3. The method of claim 2 further comprising:
sequentially turning on/off of gate of a string-select transistors for each block in the matched LG group in up to H-1 cycles while checking logic state of the match line;
determining a selected block to be a matched one including a second address containing a string of memory cell with data matching the loaded Y-word data and having a logic low to a logic high state, otherwise performing similar search operation on a next selected block;
returning the second address of the matched block to the match-address aggregator;
discharging all WLs, LBLs, and two gate signal lines for controlling two string-select transistors per block for all blocks concurrently.
4. The method of claim 3 further comprising:
reloading the second address of the matched block;
reloading the complimentary Vdd/OV voltages at corresponding N3/2 pairs of complimentary word lines and two gate lines for the pair of string-select transistors associated with the matched block based on the second address, while setting OV to all gate lines for all unmatched blocks;
applying one-shot OV pulse to set all GBLs and LBLs to which the matched block belong;
setting the common source line of the matched block to Vdd to charge up all GBLs yet to determine that a matched GBL containing one matched LBL is at a voltage of logic high.

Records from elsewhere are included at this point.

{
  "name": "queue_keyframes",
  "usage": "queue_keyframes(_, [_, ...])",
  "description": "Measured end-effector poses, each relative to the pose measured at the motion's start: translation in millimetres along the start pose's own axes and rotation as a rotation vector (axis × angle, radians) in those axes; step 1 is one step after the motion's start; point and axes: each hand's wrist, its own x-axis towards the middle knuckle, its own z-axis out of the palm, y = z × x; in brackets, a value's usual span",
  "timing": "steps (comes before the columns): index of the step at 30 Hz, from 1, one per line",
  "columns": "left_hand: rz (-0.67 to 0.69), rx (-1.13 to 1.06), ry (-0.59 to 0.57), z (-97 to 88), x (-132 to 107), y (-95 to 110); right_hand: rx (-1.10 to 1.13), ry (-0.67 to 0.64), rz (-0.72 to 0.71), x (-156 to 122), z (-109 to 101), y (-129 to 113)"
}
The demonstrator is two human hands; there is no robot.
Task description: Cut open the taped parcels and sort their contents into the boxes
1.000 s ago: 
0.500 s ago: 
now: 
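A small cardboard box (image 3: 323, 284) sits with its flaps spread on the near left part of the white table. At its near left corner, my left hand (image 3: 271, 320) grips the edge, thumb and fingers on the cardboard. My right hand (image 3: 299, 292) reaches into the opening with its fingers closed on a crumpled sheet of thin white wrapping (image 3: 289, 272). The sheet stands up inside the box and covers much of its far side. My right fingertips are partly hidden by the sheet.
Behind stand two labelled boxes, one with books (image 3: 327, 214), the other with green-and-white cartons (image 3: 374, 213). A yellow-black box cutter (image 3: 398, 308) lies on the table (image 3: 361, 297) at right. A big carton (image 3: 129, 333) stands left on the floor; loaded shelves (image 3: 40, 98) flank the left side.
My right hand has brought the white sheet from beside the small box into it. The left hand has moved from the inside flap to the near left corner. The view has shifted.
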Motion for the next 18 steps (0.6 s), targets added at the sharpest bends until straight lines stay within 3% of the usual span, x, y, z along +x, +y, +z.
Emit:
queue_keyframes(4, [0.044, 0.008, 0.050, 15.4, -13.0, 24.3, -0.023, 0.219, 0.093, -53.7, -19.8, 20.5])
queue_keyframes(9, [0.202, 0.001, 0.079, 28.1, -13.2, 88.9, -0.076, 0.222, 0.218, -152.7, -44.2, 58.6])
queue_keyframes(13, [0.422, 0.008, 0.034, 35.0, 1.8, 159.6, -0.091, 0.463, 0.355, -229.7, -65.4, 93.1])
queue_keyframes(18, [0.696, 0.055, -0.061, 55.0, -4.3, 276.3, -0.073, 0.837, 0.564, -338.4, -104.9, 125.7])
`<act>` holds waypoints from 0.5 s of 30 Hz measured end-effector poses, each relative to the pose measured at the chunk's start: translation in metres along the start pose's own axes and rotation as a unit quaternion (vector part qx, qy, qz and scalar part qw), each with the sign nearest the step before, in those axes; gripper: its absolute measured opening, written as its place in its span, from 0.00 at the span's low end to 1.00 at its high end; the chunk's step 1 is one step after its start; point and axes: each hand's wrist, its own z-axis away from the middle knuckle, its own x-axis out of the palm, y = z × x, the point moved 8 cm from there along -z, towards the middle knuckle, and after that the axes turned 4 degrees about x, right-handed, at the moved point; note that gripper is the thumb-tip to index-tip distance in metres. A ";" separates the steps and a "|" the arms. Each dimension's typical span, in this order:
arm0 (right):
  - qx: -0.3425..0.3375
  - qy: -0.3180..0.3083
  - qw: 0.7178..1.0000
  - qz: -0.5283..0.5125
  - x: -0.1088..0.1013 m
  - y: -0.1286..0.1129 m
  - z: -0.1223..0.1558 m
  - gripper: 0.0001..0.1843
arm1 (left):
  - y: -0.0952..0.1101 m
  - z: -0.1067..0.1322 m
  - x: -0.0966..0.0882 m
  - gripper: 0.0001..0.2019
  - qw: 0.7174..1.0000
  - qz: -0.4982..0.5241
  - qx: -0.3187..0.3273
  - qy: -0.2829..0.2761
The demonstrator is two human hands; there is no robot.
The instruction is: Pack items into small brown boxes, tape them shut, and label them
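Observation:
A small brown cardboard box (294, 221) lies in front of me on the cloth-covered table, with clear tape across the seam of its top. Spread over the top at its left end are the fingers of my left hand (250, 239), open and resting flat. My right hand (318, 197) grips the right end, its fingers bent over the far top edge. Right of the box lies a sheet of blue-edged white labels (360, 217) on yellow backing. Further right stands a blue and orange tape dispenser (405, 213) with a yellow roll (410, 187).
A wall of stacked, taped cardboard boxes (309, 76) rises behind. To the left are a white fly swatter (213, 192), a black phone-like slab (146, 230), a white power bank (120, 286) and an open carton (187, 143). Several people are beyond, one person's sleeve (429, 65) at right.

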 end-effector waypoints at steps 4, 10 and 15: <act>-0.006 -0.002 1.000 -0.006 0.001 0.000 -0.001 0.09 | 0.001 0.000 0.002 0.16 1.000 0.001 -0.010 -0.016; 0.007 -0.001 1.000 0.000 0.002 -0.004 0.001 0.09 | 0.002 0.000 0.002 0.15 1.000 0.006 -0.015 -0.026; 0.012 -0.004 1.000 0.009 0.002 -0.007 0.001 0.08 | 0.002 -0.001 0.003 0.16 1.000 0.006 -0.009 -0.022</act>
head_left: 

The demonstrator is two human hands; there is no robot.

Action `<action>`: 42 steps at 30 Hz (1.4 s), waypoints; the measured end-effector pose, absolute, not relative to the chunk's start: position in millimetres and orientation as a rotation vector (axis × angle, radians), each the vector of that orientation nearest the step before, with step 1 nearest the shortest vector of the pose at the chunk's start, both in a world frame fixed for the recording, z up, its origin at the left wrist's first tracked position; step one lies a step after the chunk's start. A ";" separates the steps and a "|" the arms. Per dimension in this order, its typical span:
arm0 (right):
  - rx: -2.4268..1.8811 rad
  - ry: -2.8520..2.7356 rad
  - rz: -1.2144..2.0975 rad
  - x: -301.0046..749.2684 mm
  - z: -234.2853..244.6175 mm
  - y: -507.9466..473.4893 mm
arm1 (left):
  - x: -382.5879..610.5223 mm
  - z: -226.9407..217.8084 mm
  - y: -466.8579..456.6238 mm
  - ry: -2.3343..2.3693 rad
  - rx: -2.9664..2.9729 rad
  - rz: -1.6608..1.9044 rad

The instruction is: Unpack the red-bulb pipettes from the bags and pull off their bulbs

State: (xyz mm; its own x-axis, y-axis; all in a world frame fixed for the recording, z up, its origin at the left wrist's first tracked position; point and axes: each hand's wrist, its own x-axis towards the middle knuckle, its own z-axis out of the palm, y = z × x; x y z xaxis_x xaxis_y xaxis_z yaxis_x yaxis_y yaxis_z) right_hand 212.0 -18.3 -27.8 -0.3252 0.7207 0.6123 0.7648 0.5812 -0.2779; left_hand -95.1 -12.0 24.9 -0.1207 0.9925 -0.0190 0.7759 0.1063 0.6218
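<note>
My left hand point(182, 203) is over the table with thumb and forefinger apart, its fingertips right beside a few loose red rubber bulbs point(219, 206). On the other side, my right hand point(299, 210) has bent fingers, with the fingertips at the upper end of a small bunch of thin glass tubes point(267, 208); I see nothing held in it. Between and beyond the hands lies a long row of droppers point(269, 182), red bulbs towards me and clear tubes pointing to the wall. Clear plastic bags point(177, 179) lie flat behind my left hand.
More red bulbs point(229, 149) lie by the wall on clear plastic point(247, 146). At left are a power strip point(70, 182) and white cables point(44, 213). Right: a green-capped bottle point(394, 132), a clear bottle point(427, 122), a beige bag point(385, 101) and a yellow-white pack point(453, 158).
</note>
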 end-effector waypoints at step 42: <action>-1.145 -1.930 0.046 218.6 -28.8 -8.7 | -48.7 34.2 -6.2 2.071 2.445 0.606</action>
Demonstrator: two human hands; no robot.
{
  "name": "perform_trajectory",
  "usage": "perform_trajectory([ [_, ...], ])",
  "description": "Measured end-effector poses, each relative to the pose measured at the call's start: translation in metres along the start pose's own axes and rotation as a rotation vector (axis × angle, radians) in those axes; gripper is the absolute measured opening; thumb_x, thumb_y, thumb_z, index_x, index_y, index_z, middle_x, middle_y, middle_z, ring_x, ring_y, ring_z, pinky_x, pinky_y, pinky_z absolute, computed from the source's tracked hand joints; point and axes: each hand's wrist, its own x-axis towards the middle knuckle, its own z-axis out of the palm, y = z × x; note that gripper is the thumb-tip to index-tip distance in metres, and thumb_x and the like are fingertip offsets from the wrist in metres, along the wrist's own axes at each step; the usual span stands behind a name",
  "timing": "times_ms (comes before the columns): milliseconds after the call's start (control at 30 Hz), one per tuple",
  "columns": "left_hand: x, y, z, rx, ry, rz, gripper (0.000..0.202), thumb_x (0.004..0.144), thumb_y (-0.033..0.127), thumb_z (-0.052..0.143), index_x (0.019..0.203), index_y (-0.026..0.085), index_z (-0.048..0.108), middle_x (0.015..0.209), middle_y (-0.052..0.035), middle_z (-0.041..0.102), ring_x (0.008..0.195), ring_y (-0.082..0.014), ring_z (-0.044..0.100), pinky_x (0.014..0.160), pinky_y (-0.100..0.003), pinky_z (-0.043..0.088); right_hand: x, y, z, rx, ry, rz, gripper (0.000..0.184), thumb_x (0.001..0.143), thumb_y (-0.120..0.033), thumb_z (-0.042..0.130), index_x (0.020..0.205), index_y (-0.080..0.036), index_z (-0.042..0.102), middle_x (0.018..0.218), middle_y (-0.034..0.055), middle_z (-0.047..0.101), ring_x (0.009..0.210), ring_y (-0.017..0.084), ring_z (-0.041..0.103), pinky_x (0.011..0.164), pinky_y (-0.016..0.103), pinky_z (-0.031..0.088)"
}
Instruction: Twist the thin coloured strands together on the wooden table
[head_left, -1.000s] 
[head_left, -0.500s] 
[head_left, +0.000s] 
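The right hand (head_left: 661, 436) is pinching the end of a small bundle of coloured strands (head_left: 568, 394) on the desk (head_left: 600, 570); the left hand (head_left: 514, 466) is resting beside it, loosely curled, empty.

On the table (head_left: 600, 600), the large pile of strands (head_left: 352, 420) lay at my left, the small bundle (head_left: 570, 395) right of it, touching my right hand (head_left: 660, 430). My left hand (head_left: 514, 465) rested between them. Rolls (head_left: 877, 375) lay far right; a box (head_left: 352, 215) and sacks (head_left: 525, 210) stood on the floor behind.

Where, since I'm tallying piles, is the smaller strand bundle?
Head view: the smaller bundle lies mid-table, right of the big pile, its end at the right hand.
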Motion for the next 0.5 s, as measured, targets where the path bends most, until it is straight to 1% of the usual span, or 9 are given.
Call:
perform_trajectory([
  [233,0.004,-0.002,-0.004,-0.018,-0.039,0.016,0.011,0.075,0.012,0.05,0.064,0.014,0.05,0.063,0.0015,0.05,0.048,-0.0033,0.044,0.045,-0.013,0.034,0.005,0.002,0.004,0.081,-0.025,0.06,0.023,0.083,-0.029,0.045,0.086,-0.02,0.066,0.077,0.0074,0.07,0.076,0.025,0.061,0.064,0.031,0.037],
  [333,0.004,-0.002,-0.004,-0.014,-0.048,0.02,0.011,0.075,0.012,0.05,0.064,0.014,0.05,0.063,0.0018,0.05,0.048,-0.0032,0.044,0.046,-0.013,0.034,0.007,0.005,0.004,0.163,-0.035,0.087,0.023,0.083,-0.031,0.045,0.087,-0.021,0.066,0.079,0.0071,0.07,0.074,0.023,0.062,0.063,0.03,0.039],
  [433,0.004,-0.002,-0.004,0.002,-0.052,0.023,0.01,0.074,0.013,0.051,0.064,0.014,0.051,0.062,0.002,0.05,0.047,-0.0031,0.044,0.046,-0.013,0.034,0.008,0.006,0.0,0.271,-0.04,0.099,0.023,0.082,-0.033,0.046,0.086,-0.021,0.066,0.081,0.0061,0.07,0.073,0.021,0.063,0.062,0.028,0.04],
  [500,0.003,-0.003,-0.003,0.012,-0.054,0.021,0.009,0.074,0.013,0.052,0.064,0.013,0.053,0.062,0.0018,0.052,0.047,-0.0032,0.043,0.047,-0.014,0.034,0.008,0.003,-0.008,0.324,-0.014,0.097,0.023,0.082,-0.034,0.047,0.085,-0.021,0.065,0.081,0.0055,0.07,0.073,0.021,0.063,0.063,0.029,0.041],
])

5. The method of claim 4 further comprising:
loading the voltage of the matched GBL with a reference voltage into a corresponding data register sense amplifier in a Page Buffer of the NA D-CAM array;
transferring status of the data register sense amplifier corresponding to the matched GBL to a program-read buffer and a static cache register, the status including information about corresponding Odd/Even LBL coupled to the matched GBL;
connecting only the Odd LBL to the matched GBL while closing Even LBL; repeating GBL search operation with the status of the data register sense amplifier being transferred to the program-read buffer;
checking an output node voltage of the program-read buffer at OV to determine that a matched LBL is Even LBL, otherwise a matched LBL is Odd LBL.
6. The method of claim 5 further comprising:
coupling outputs of all static cache registers including one associated with the matched LBL to a Y-pass gate circuit via three sets of plurality of Y-decoders;
sequentially turning on a first set of plurality of Y-decoders while fully open other two sets of plurality of Y-decoders to determine a first part of a third address of the matched LBL;
decoding a second part of the third address by the second set of plurality of Y- decoders in a reversed fashion;
decoding a third part of the third address by the third set of plurality Y- decoders;
returning the third address of the matched LBL to the match-address aggregator;
discharging all WLs, LBLs, and gates to the string-select transistors of all blocks concurrently; forming a full matched address based on the second address and the third address;
outputting the full matched address to Byte-based I/O.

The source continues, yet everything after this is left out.